[Start of Attachment]
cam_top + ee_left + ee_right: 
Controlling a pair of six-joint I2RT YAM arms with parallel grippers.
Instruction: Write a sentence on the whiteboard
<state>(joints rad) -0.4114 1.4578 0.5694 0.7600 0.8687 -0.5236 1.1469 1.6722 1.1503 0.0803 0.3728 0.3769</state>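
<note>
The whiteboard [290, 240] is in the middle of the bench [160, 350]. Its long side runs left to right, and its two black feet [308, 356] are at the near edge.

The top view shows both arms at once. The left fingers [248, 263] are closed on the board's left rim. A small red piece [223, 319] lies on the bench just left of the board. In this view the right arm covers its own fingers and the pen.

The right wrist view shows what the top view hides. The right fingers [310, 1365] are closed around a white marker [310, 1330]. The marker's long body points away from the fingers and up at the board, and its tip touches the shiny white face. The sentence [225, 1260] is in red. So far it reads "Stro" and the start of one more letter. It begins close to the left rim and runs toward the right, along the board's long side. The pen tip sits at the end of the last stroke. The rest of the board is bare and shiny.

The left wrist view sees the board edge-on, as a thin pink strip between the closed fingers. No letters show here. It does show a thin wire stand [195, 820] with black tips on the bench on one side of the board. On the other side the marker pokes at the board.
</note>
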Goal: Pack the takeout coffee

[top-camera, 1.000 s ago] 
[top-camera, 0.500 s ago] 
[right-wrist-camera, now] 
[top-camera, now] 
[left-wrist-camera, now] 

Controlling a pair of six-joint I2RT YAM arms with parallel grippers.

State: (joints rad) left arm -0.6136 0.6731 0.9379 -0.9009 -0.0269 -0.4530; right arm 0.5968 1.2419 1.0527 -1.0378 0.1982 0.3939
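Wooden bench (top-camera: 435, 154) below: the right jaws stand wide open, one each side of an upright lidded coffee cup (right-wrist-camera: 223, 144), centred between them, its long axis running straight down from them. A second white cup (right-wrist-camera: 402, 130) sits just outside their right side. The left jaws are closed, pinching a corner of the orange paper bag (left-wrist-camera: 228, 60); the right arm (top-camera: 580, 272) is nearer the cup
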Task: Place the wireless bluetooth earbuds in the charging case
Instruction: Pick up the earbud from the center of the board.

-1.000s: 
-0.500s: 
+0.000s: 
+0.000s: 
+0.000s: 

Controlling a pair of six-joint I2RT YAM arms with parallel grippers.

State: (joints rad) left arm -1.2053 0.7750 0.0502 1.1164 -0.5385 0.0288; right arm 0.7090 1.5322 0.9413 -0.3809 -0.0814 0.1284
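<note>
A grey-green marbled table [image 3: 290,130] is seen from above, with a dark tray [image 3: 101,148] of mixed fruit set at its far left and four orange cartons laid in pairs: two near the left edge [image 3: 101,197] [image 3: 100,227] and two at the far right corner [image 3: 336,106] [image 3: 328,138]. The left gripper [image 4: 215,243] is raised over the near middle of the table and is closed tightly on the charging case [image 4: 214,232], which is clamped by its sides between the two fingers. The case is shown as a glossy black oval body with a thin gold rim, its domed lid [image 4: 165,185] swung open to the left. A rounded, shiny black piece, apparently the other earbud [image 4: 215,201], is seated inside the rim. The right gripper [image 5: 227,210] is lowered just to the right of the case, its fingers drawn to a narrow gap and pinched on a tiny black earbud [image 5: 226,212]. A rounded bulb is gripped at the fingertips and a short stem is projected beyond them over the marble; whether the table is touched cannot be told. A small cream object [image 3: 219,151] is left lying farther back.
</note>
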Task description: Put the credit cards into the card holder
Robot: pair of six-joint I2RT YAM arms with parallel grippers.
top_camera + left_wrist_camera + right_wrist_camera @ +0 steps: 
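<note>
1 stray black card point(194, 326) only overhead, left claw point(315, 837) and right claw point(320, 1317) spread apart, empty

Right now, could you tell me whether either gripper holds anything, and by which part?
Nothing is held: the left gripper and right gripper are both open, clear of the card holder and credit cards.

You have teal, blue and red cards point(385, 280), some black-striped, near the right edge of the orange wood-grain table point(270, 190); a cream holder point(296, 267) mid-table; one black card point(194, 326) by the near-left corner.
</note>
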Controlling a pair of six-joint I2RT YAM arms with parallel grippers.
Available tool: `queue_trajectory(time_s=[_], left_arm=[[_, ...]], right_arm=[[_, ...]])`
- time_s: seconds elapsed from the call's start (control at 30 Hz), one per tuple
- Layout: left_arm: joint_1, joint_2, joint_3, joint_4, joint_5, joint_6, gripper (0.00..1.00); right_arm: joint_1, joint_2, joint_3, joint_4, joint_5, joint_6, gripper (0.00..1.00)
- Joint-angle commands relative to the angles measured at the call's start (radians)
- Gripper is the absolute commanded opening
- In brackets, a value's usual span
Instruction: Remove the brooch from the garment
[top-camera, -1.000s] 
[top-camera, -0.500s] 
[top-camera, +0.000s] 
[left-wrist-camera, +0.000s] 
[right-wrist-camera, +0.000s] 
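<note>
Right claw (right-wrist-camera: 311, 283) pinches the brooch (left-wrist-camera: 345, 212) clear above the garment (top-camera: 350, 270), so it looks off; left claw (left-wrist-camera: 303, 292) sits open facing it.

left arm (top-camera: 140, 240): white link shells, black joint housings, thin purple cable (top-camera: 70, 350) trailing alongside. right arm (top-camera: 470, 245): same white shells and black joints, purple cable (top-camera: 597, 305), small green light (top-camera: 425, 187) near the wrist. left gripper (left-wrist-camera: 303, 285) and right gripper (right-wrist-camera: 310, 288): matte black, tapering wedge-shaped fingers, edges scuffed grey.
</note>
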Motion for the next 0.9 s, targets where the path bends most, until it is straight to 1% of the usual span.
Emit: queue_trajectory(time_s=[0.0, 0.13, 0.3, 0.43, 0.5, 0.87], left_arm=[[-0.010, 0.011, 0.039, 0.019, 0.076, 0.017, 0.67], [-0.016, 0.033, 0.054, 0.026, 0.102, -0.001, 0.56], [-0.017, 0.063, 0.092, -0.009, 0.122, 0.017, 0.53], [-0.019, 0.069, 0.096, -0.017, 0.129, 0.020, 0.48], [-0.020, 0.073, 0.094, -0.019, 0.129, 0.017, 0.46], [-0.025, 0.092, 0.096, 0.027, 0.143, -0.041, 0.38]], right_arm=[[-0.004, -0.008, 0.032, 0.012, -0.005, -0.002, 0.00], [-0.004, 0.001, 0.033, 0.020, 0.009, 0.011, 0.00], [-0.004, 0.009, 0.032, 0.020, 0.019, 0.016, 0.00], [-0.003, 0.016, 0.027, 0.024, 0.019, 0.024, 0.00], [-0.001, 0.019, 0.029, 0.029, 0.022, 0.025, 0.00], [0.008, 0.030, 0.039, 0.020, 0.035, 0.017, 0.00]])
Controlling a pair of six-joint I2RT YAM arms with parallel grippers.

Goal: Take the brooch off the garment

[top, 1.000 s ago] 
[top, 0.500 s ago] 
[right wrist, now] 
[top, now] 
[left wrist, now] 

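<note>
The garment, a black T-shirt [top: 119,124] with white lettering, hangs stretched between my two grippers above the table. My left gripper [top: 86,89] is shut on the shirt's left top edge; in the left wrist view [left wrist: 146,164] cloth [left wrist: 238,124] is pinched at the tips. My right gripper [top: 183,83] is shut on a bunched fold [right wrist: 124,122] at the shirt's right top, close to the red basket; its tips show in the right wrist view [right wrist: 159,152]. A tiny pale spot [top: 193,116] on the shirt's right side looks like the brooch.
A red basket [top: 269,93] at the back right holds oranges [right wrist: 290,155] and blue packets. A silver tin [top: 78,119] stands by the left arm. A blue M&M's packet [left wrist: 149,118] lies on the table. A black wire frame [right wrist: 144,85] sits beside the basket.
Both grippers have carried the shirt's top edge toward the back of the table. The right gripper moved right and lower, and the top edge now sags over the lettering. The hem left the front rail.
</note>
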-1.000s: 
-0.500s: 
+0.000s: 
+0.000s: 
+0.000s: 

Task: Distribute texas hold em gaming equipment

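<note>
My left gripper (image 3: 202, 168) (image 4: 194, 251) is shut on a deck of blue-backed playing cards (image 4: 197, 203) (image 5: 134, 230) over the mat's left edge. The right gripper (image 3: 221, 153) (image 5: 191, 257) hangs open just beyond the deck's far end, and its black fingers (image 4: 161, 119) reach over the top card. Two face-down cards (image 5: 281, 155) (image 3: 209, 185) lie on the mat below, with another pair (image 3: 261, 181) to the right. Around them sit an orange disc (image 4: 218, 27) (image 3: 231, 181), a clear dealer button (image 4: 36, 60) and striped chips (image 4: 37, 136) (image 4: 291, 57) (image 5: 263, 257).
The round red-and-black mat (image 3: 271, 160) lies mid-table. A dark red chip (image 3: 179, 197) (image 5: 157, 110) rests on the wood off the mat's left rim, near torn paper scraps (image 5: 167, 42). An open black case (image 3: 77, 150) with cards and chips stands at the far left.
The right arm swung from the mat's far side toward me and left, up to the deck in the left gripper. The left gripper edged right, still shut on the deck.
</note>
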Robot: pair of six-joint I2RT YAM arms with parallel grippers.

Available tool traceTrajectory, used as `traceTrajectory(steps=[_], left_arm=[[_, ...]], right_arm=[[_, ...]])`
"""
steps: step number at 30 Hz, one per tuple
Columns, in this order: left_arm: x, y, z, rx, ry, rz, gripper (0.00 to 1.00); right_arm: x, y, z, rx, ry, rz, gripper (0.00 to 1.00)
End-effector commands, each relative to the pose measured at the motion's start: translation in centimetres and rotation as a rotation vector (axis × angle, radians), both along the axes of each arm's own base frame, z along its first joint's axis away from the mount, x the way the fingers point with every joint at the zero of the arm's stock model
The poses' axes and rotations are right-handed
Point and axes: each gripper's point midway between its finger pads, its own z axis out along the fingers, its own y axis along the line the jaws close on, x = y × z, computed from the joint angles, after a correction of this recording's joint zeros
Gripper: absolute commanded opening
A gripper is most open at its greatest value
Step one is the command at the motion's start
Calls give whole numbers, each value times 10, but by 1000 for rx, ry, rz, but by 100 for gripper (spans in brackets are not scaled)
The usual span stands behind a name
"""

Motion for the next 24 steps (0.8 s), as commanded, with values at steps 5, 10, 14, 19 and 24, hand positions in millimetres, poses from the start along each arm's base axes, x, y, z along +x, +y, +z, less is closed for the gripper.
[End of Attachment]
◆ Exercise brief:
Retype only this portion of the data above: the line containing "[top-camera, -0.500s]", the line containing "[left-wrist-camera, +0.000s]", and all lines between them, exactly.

◆ The answer:
[top-camera, -0.500s] 
[top-camera, +0.000s] 
[left-wrist-camera, +0.000s] 

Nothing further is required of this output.